→ **Your instructions**:
Please reproduce all of the listing below exactly and drop its images.

· · · · · · ·

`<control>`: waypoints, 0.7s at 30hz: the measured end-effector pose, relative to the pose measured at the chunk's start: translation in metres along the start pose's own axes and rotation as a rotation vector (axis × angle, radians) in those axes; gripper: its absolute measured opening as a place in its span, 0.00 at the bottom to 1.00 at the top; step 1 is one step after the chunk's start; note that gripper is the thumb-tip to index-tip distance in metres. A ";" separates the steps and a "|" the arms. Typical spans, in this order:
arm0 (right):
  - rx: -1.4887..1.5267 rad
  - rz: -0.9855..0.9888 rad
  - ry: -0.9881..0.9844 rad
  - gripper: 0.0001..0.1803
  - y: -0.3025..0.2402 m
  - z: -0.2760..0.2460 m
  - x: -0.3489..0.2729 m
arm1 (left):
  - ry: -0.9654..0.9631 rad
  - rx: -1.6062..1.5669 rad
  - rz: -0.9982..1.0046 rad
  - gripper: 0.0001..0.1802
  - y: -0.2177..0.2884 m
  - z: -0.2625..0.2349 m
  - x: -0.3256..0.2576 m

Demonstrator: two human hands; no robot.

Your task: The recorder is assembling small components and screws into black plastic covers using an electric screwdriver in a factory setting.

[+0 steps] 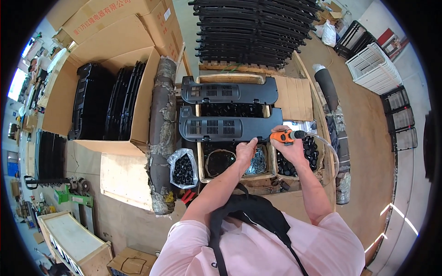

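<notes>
Head view is showing a person in a pink shirt leaning over a wooden workbench. Their right hand is gripping an orange pneumatic screwdriver, fingers wrapped closed around its body, with the tool lying sideways and its tip pointing toward the left hand. A clear air hose is looping away from the tool's rear, out past the right knuckles. Their left hand is pinching closed at the lower edge of the near black plastic panel, fingertips meeting just beside the screwdriver's tip; what they are holding there is too small to tell. That panel is lying flat just beyond both sets of fingers, spanning the wooden tray. A second black panel is resting farther out beyond the first. Below the left fingers, a tray compartment is holding silvery screws; under the right wrist, another is holding small black parts. Well off to the left of the left fingers, a clear bag of black pieces is sitting by a wrapped roll, and an open cardboard box is holding more black panels.
</notes>
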State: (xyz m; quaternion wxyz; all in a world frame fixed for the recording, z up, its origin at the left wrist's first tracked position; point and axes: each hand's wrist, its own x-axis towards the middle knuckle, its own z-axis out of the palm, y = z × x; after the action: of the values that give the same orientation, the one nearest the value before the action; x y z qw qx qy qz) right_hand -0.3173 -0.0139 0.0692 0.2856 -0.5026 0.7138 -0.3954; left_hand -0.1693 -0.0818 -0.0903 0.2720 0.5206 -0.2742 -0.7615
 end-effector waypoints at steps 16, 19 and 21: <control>0.416 -0.045 0.142 0.29 -0.014 -0.010 -0.036 | -0.254 -0.171 -0.165 0.17 0.006 -0.033 -0.011; 0.513 0.027 0.178 0.29 -0.009 -0.009 -0.050 | -0.253 -0.288 -0.248 0.14 0.014 -0.044 -0.026; 0.523 0.043 0.191 0.29 -0.003 -0.005 -0.052 | -0.282 -0.274 -0.226 0.13 0.016 -0.048 -0.034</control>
State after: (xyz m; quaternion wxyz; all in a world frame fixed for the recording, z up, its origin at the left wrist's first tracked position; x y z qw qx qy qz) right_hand -0.3025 0.0358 0.0752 0.3454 -0.3571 0.6218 -0.6055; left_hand -0.1112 -0.0753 -0.0720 0.2118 0.3946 -0.1434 -0.8826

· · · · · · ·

→ **Problem solution**:
`<control>`: waypoints, 0.7s at 30hz: the measured end-effector pose, relative to the pose measured at the chunk's start: translation in metres along the start pose's own axes and rotation as a rotation vector (axis × angle, radians) in those axes; gripper: its absolute measured opening as a place in its span, 0.00 at the bottom to 1.00 at the top; step 1 is one step after the chunk's start; note that gripper is the thumb-tip to index-tip distance in metres. A ";" separates the steps and a "|" the arms. Typical spans, in this order:
arm0 (right):
  - rx: -1.4887..1.5267 rad
  - rz: -0.9855..0.9888 rad
  - ry: -0.9881..0.9844 rad
  - gripper: 0.0001..0.1803
  - y: -0.3025..0.2402 m
  - z: -0.2760..0.2460 m
  - x: -0.3489..0.2729 m
arm1 (left):
  - ry: -0.9654..0.9631 rad
  - rx: -1.6062..1.5669 rad
  - rz: -0.9982..1.0046 rad
  - gripper: 0.0001..0.1802
  - y: -0.2177..0.2884 m
  - z: -0.2625..0.2349 m
  - x: -0.3256..0.2576 m

Demonstrator: two human hands; no robot.

Your task: The recorder is assembling small components and screws into black plastic covers using an electric screwdriver in a factory setting.

[+0 steps] 

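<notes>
Head view is showing a person in a pink shirt leaning over a wooden workbench. Their right hand is gripping an orange pneumatic screwdriver, fingers wrapped closed around its body, with the tool lying sideways and its tip pointing toward the left hand. A clear air hose is looping away from the tool's rear, out past the right knuckles. Their left hand is pinching closed at the lower edge of the near black plastic panel, fingertips meeting just beside the screwdriver's tip; what they are holding there is too small to tell. That panel is lying flat just beyond both sets of fingers, spanning the wooden tray. A second black panel is resting farther out beyond the first. Below the left fingers, a tray compartment is holding silvery screws; under the right wrist, another is holding small black parts. Well off to the left of the left fingers, a clear bag of black pieces is sitting by a wrapped roll, and an open cardboard box is holding more black panels.
</notes>
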State: (xyz m; quaternion wxyz; all in a world frame fixed for the recording, z up, its origin at the left wrist's first tracked position; point and axes: each hand's wrist, its own x-axis towards the middle knuckle, its own z-axis out of the palm, y = z × x; after the action: of the values that give the same orientation, the one nearest the value before the action; x y z qw qx qy qz) right_hand -0.3173 -0.0139 0.0692 0.2856 -0.5026 0.7138 -0.3954; left_hand -0.1693 -0.0818 -0.0903 0.2720 0.5206 -0.2742 -0.7615
 end-effector waypoints at steps 16, 19 and 21: <control>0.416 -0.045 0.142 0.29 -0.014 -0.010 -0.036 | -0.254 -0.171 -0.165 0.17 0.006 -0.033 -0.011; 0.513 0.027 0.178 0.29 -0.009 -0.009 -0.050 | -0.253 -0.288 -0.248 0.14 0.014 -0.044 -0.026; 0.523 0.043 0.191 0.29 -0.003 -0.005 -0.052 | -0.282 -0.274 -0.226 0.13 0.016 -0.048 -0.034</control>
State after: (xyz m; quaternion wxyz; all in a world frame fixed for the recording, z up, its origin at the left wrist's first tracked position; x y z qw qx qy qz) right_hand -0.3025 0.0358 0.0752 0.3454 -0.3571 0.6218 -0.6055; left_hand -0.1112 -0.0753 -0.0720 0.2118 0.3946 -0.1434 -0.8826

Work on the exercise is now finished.